# Activity
The whole of the data is to be reproduced exactly.

# Exercise materials

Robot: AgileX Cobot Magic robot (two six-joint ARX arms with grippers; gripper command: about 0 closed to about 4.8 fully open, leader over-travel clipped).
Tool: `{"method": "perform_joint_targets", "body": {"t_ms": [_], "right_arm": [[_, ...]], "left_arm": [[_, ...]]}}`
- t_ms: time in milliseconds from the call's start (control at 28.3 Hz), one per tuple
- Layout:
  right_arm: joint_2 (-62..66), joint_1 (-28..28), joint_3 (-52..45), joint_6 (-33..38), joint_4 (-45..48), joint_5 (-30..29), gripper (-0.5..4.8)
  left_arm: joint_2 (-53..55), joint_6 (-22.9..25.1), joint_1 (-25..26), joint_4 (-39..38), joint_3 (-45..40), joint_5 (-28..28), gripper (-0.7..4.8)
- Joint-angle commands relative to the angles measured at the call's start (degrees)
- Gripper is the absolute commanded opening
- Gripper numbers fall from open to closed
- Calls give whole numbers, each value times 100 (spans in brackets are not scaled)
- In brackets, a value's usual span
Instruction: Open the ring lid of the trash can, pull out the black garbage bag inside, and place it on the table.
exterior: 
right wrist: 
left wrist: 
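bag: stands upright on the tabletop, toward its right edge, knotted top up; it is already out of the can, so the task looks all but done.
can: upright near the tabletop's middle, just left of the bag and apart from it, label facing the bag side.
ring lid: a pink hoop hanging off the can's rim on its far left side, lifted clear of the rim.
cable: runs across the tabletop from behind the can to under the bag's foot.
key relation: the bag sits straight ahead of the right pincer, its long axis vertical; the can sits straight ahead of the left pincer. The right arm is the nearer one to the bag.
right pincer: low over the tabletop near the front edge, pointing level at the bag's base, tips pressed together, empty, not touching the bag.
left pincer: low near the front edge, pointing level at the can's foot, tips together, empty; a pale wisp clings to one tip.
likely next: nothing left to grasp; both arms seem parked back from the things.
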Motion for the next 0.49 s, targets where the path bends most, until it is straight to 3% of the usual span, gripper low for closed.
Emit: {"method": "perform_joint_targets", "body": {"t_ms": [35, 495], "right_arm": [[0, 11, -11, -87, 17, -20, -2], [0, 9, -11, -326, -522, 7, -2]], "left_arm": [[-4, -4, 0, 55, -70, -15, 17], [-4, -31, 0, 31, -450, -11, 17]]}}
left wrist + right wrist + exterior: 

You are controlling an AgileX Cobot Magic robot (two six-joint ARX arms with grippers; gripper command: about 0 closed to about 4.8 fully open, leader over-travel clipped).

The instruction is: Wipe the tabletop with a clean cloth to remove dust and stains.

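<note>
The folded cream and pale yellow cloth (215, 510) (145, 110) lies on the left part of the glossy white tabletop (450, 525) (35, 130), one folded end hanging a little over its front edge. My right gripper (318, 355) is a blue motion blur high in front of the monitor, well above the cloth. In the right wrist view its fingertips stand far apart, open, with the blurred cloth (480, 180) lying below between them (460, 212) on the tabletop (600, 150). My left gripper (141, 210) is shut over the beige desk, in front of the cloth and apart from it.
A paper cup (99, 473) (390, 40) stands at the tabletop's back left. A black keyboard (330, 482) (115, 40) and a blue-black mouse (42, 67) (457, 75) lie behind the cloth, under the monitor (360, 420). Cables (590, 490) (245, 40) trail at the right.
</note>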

# Solved problem
Robot: AgileX Cobot Magic robot (two six-joint ARX arms with grippers; gripper command: about 0 closed to about 4.8 fully open, leader over-travel clipped).
Tool: `{"method": "perform_joint_targets", "body": {"t_ms": [_], "right_arm": [[_, ...]], "left_arm": [[_, ...]]}}`
- t_ms: time in milliseconds from the call's start (control at 28.3 Hz), one per tuple
- Layout:
  right_arm: joint_2 (-62..66), joint_1 (-28..28), joint_3 (-52..45), joint_6 (-33..38), joint_4 (-45..48), joint_5 (-30..29), gripper (-0.5..4.8)
  left_arm: joint_2 (-53..55), joint_6 (-22.9..25.1), joint_1 (-25..26), joint_4 (-39..38), joint_3 (-45..40), joint_5 (-28..28), gripper (-0.7..4.8)
- Joint-angle commands relative to the angles measured at the call's start (degrees)
- Gripper is the absolute commanded opening
- Gripper numbers fall from open to closed
- Calls give whole numbers, each value times 100 (spans in brackets are not scaled)
- In brackets, a value's usual span
Instruction: Open the ring lid of the trash can, pull out the black garbage bag inside, and place it on the table.
exterior: 
right wrist: 
left wrist: 
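bag: stands upright on the tabletop, toward its right edge, knotted top up; it is already out of the can, so the task looks all but done.
can: upright near the tabletop's middle, just left of the bag and apart from it, label facing the bag side.
ring lid: a pink hoop hanging off the can's rim on its far left side, lifted clear of the rim.
cable: runs across the tabletop from behind the can to under the bag's foot.
key relation: the bag sits straight ahead of the right pincer, its long axis vertical; the can sits straight ahead of the left pincer. The right arm is the nearer one to the bag.
right pincer: low over the tabletop near the front edge, pointing level at the bag's base, tips pressed together, empty, not touching the bag.
left pincer: low near the front edge, pointing level at the can's foot, tips together, empty; a pale wisp clings to one tip.
likely next: nothing left to grasp; both arms seem parked back from the things.
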Motion for the next 0.49 s, targets where the path bends most, until it is straight to 3% of the usual span, gripper low for closed.
Emit: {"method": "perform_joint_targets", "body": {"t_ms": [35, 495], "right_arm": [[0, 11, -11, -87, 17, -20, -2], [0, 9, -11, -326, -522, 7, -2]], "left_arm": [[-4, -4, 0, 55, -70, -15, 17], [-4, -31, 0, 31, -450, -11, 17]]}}
left wrist + right wrist + exterior: 

You are controlling an AgileX Cobot Magic robot (two six-joint ARX arms with grippers; gripper command: about 0 closed to about 4.8 fully open, leader over-travel clipped).

The instruction is: Wipe the tabletop with a clean cloth to remove dust and stains.

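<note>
The folded cream and pale yellow cloth (215, 510) (145, 110) lies on the left part of the glossy white tabletop (450, 525) (35, 130), one folded end hanging a little over its front edge. My right gripper (318, 355) is a blue motion blur high in front of the monitor, well above the cloth. In the right wrist view its fingertips stand far apart, open, with the blurred cloth (480, 180) lying below between them (460, 212) on the tabletop (600, 150). My left gripper (141, 210) is shut over the beige desk, in front of the cloth and apart from it.
A paper cup (99, 473) (390, 40) stands at the tabletop's back left. A black keyboard (330, 482) (115, 40) and a blue-black mouse (42, 67) (457, 75) lie behind the cloth, under the monitor (360, 420). Cables (590, 490) (245, 40) trail at the right.
</note>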

The output requires nothing else.